Christian Larcheron a dit…

Oui effectivement elle aurait sans doute adhéré à ces musiques qui furent uniques dans l'histoire du rock, de purs joyaux noirs qui ont gardé toute leur beauté, leur étrangeté, et leur pertinence malgré le temps qui passe. Merci pour votre passage sur ce blog.

Unknown a dit…

Bonjour,
je découvre Valérie Valère en "tombant" par hazard sur votre blog.
Magnifique hommage rendu à Valérie Valére; sa vie est impressionnante et fulgurante. Cela m'a énormément touchée. Merci beaucoup.

MEZIANA

Christian Larcheron a dit…

Bonjour et merci pour votre passage. Je suis heureux d'avoir contribué à vous faire connaitre cet écrivain météore.

Agathe Dumaurier a dit…

Bonsoir,
Je découvre cette auteure avec beaucoup de tristesse et d'admiration mêlées. Je suis surtout scandalisée qu'on ne trouve que très peu de documentation sur elle, alors que j'aimerais vraiment approfondir cette connaissance. Je voudrais en savoir plus sur elle, sur sa famille, ses parents honnis et ce frère mystérieux. Comme l'œuvre est très autobiographique, cela permettrait peut-être de mieux comprendre, comme on accède mieux à Rimbaud en connaissant son histoire, très documentée, elle, par contre. Je suis aussi fâchée de ne voir apparaître aucune étude, aucun article analysant la superbe "Obsession Blanche", que je viens de lire, de même que l'écriture hypnotique et furieuse du "Pavillon des enfants fous" (Il me reste Malika à lire...")
Bref, il ne fait toujours pas bon être une fille en littérature...
En tout cas, merci pour votre article !

Christian Larcheron a dit…

Bonjour et merci pour votre passage. Je comprends votre désarroi alors que vous êtes en train de découvrir les livres de Valérie Valère, avide d'informations, cependant la situation actuelle est quand même plus positive qu'avant l’ère d'Internet où nous avions vraiment du mal à avoir des infos (je vous parle d'un temps datant de plusieurs décennies).

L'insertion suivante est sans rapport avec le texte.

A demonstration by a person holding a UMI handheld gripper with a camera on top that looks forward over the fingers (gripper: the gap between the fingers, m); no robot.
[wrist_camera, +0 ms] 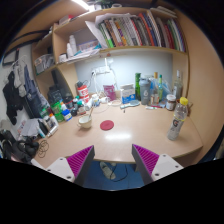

Grâce au Net vous pouvez trouver tout un tas de choses assez facilement, et l'INA donne la possibilité aujourd'hui de posséder pour pas cher des documents vidéos introuvables auparavant et que nous rêvions de posséder, chose qui paraissait totalement impossible (l’émission d'Apostrophe, mais aussi le téléfilm de Guy Jorré où joue Valérie. En attendant peut-être le court-métrage de Marion Hansel "Équilibres"). Hormis le long article de mon blog, plusieurs sites sur Valérie existent, et si vous voulez en savoir plus sur le mystérieux frère de Valérie (cela m'a aussi intrigué à l’époque) je vous conseille d'aller voir le site Facebook d'une passionnée qui était d'ailleurs passée ici il y a cinq ans (remontez le fil des commentaires au 19 août 2012) et qui a eu le culot de retrouver ce frère qui l'a d'ailleurs accueillie fort amicalement. Ils ont sympathisé, et je crois qu'il y a un projet de livre ensemble. Cette internaute a posté de nombreuses photos de cette rencontre sur sa page, ainsi que celles de divers pèlerinages sur les lieux ayant un lien avec l'histoire de Valérie. Vous pourrez donc voir à quoi ressemble le frère de Valérie Valère, et peut-être trouverez vous même un moyen de le contacter, si vous avez aussi Facebook. Voici le lien ci-dessous :

https://www.facebook.com/ValerieValereUneEtoileFilante?ref=hl

Tenez-moi au courant au cas où. À bientôt.

MOONBEAM a dit…

Suite au prêt du pavillon des enfants fous par une amie, j'ai enfin pu lire ces pages, véritable cri dans le néant d'une âme qui ne se sentait pas de ce monde. Après 10 ans d'une lâche et inerte attente (je connaissais l'auteur et son oeuvre depuis mon adolescence sans avoir osé franchir la couverture du livre) et comme tremblante à chaque page, je fus stupéfaite d'y reconnaître sans cesse ces expériences renouvelées que mon amie et moi avons subies dans le milieu hospitalier, qui n'a pas tellement changé. Je vous remercie pour cette biographie très complète qui nous laisse entrevoir cette funambule tout en nuances de noir et blanc, votre travail est admirable !
Si le coeur vous en dit, j'avais moi même un blog à l'adolescence (comme tout le monde...) et j'y ai remisé entre autre des poésies. Ne faites pas attention aux articles de présentation qui reprennent régulièrement les codes de l'époque, j'en tire encore ma plus grande honte !
https://moonbeam.skyrock.fm/

Encore merci pour votre travail si complet.

Anonyme a dit…


C’est un bel hommage, à une très jeune femme qui a marqué nos mémoires.